« Faut absolument dire aux Brésiliens qu’ils ont la Coupe du monde, qu’ils sont là pour montrer la beauté de leur pays, leur passion pour le football et que, s’ils peuvent attendre un mois avant de faire des éclats un peu sociaux, ce serait bien pour le Brésil et pour la planète football, quoi. » Cette phrase malheureuse de Platini condense à la fois l’inquiétude des dirigeants sportifs et politiques à l’égard de la tension sociale montante au Brésil à la veille de la Coupe du Monde et la nostalgie d’un pays qui n’existe plus...

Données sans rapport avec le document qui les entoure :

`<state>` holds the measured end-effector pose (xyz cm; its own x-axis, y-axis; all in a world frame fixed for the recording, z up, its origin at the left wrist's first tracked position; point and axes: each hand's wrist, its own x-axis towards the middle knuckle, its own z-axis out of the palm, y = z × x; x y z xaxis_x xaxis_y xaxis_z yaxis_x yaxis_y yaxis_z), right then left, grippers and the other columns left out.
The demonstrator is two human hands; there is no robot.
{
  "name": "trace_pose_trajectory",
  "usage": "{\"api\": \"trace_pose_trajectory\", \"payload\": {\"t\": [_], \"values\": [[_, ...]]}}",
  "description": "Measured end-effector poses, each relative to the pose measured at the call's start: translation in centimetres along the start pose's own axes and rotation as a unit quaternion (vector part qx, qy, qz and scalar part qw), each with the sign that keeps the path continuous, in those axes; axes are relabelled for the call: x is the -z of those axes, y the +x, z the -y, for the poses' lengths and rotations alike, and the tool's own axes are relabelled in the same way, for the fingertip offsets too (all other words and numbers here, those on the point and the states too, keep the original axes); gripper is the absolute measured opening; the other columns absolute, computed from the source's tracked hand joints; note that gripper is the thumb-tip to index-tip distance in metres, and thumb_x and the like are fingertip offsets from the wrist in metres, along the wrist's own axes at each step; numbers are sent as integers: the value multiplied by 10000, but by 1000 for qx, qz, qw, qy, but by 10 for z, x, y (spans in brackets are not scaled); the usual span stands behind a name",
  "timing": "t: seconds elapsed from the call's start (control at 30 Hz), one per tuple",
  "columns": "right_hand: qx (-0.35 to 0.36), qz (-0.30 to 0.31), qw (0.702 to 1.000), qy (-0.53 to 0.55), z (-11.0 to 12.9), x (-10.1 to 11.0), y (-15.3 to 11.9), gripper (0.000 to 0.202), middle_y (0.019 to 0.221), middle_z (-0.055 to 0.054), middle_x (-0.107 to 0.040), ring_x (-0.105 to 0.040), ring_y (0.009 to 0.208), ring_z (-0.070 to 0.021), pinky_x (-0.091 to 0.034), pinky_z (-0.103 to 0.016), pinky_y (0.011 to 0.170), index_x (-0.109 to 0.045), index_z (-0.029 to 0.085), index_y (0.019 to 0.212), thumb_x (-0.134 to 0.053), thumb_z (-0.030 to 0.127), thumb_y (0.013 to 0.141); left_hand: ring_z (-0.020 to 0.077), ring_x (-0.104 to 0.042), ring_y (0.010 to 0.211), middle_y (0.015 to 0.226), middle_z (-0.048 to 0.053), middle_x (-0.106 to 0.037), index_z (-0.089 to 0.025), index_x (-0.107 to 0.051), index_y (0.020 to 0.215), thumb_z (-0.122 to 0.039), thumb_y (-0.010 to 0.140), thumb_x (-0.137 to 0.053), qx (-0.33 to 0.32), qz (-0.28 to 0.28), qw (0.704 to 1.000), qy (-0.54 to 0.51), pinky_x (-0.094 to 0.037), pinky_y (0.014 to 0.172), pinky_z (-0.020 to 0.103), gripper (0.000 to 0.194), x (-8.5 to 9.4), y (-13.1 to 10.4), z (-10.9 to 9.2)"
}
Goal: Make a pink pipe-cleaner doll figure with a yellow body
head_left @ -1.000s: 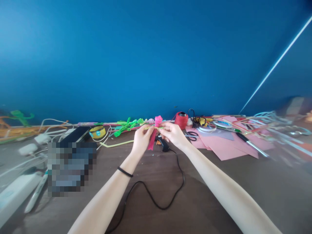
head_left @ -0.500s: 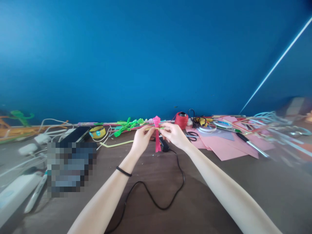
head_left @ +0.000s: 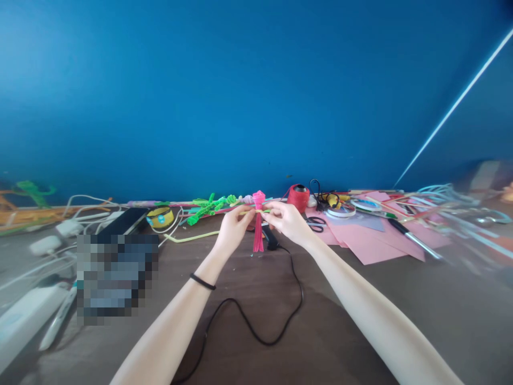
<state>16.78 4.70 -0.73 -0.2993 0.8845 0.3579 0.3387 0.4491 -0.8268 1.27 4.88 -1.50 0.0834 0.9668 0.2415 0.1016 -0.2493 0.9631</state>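
Note:
A bright pink bundle of pipe cleaners (head_left: 258, 238) hangs upright between my two hands, bunched into a knob at the top with loose strands below. Across its neck runs a thin yellow-green pipe cleaner (head_left: 259, 210). My left hand (head_left: 233, 229) pinches this strand just left of the bundle. On the other side, my right hand (head_left: 290, 222) is closed on the strand, thumb and fingertips close to the pink neck. A pale yellow length (head_left: 192, 237) lies left of my left hand; whether it joins the held strand is hidden.
Green pipe-cleaner shapes (head_left: 208, 207) lie behind my left hand. A red spool (head_left: 298, 199), scissors (head_left: 316, 223) and pink paper sheets (head_left: 372, 240) sit to the right. A black cord (head_left: 250, 327) loops across the table (head_left: 316, 342). Phones, chargers and white cables (head_left: 86, 200) crowd the left.
The bottom of the pink bundle has shifted very slightly left. Both hands keep nearly the same place and the same pinch.

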Motion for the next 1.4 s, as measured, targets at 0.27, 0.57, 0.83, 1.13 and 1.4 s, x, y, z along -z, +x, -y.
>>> {"api": "trace_pose_trajectory", "payload": {"t": [0.27,0.57,0.83,1.13,1.4], "values": [[2,1,1000,-12,2,1,-1,239,511,25,-512,-437,423,-80,-327,-197,447,-584,116,917,-484,280,774,175,-640,617,677,44,-679,-152,-608,799,-312,739,-528,-23,37,999,11,-509,587,281,189,1,0,4],[16,30,999,-32,7,8,-2,248,498,26,-517,-437,409,-79,-351,-208,457,-614,112,944,-484,239,775,192,-651,658,708,53,-687,-152,-618,783,-283,745,-507,-47,44,997,48,-504,640,304,175,2,-3,0],[4,29,999,-41,5,8,-1,270,566,-6,-568,-477,442,-91,-381,-218,461,-615,109,972,-501,261,780,190,-650,671,716,46,-688,-155,-637,795,-285,743,-507,-62,44,994,78,-496,639,294,191,5,-2,0],[-5,28,1000,3,1,5,0,216,614,-24,-614,-535,428,-104,-430,-224,433,-596,135,944,-512,246,779,183,-623,729,779,56,-677,-145,-645,805,-275,697,-552,-63,17,993,99,-482,629,269,193,5,1,0],[-1,43,999,28,3,4,-2,274,538,27,-579,-531,378,-98,-394,-193,375,-539,194,1056,-516,244,788,157,-598,652,690,29,-650,-136,-625,791,-292,659,-607,-36,22,998,49,-472,623,269,205,3,1,-4]]}}
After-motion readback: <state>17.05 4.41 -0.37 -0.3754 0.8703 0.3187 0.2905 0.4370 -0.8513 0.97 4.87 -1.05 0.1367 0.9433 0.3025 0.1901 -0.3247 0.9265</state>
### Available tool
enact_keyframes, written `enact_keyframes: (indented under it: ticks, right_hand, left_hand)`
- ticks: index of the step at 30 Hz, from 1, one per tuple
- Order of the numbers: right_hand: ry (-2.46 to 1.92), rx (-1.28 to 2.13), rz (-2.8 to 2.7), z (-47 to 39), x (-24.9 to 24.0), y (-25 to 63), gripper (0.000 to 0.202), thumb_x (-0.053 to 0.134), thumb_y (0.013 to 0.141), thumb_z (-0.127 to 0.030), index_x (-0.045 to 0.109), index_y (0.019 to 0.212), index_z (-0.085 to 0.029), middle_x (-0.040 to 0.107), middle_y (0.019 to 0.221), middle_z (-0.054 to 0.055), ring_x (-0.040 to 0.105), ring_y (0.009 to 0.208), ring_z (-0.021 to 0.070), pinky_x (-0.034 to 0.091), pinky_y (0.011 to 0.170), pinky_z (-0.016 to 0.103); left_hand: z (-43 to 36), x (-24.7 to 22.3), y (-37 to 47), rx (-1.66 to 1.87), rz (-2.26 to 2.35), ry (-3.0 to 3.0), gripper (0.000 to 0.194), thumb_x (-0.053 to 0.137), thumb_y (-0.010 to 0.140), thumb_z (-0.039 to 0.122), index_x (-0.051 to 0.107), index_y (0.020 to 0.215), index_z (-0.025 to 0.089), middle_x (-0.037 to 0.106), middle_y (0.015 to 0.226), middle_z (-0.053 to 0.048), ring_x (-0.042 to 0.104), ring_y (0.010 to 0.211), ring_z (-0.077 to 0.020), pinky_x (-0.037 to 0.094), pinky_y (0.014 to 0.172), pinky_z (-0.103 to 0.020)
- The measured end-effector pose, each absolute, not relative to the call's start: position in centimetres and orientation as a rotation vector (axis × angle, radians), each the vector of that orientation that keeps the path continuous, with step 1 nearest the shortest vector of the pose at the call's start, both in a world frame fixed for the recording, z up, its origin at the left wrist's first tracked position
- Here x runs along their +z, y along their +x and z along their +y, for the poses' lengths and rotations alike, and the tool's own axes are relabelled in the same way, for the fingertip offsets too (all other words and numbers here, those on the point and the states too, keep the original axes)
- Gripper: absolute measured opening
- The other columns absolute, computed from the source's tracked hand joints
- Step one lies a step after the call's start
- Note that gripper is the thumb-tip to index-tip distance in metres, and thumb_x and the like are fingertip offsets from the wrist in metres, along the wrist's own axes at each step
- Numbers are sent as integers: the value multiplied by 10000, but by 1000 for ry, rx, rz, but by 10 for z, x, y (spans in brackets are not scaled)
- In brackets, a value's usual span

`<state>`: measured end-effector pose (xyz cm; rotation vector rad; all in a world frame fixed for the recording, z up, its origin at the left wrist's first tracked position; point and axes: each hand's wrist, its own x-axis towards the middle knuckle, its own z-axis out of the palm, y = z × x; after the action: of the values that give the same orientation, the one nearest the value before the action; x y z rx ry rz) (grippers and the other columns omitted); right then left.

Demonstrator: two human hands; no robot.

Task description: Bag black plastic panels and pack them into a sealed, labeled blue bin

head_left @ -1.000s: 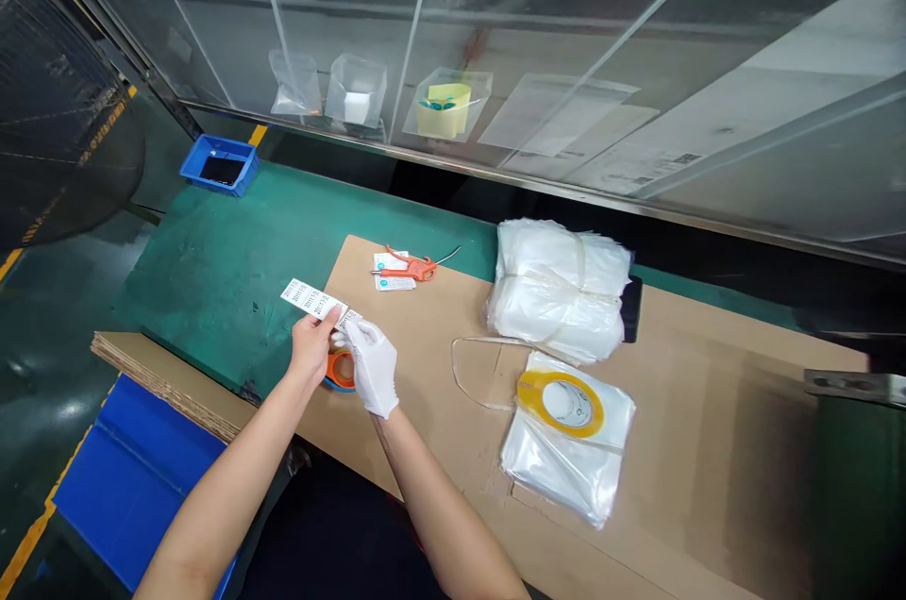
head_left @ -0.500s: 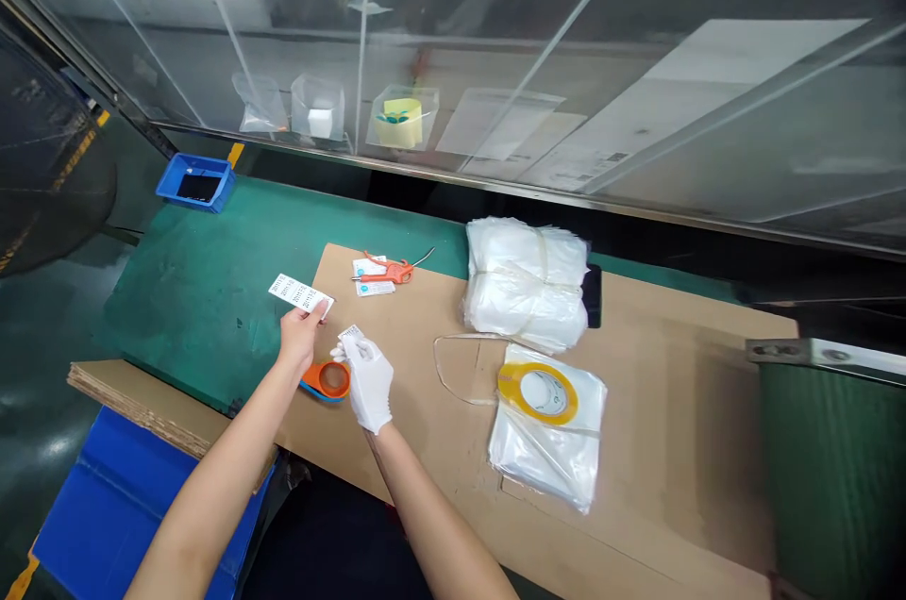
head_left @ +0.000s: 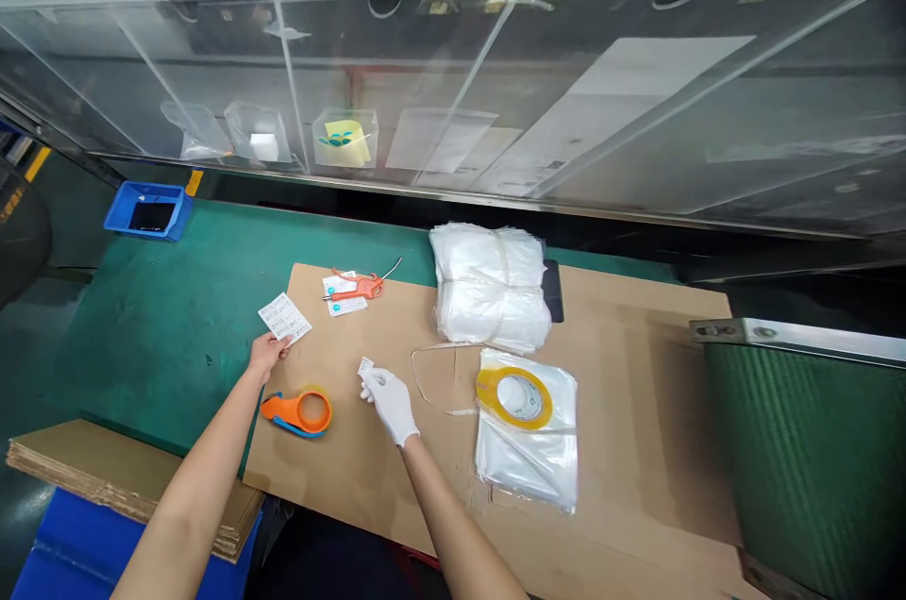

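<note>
Between the thumb and fingers of my bare left hand (head_left: 266, 355) is a white sheet of printed labels (head_left: 284, 318), held by its lower edge over the left part of the cardboard. My right hand (head_left: 392, 404), in a white glove, pinches a small printed label (head_left: 365, 366) above the cardboard. An orange and blue tape dispenser (head_left: 297, 412) lies below and between the two hands. Behind them, an orange air blow gun (head_left: 362, 287) rests on two small printed cards (head_left: 346, 306).
A tied bundle of clear plastic bags (head_left: 488, 289) lies on the cardboard sheet (head_left: 623, 449). Nearer me, a yellow tape roll (head_left: 515, 397) sits on flat bags (head_left: 528, 468). A blue bin (head_left: 148, 211) stands far left; a green belt conveyor (head_left: 799, 449) borders the right.
My hands have moved apart, the left one going left and down with the label sheet, which now shows more of its face. The view has shifted right.
</note>
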<state>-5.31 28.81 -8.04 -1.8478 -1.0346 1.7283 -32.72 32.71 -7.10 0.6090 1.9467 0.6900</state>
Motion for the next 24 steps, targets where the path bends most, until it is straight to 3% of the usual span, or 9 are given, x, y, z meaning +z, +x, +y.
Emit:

Car depuis plusieurs mois, les travailleurs et la jeunesse brésiliens ne se retrouvent plus dans cette image de la « beauté » du pays, de la « passion pour le football » et d’un peuple « joyeux ». Les grandes manifestations de juin dernier ont laissé leur marque dans les esprits de toute une génération, longtemps anesthésiée par les promesses du « Brésil-puissance » et par plus de treize ans de gouvernement du PT. Le coût économique et social extrêmement élevé de l’événement sportif est devenu ainsi la cible symbolique de la lutte contre une société profondément injuste.
Le(s) vrai(s) visage(s) de la coupe du MondeJosé Afonso, Raimundo Nonato, Fábio Luiz, Ronaldo, Marcleudo, José Antônio, Antônio José et Fabio Hamilton aimaient très probablement le foot. Et pourtant ils ne pourront pas assister à la coupe du Monde car ils sont tous morts, victimes des conditions de travail inhumaines dans les travaux de construction des stades et d’infrastructures. L’événement sportif aura aussi certainement un goût amer pour les 170 000 familles expulsées de leur logement au profit de ces mêmes travaux. C’est aussi le cas pour les familles et les amis de l’ouvrier du bâtiment Amarildo et du danseur Douglas, assassinés brutalement et devenus des symboles de la violence policière dans les favelas « pacifiées ». Le fait nouveau, c’est que dans un pays où jusqu’à présent la police tuait des jeunes et des travailleurs pauvres en toute impunité, des mobilisations ont eu lieu jusqu’à imposer une véritable enquête et l’arrestation des responsables.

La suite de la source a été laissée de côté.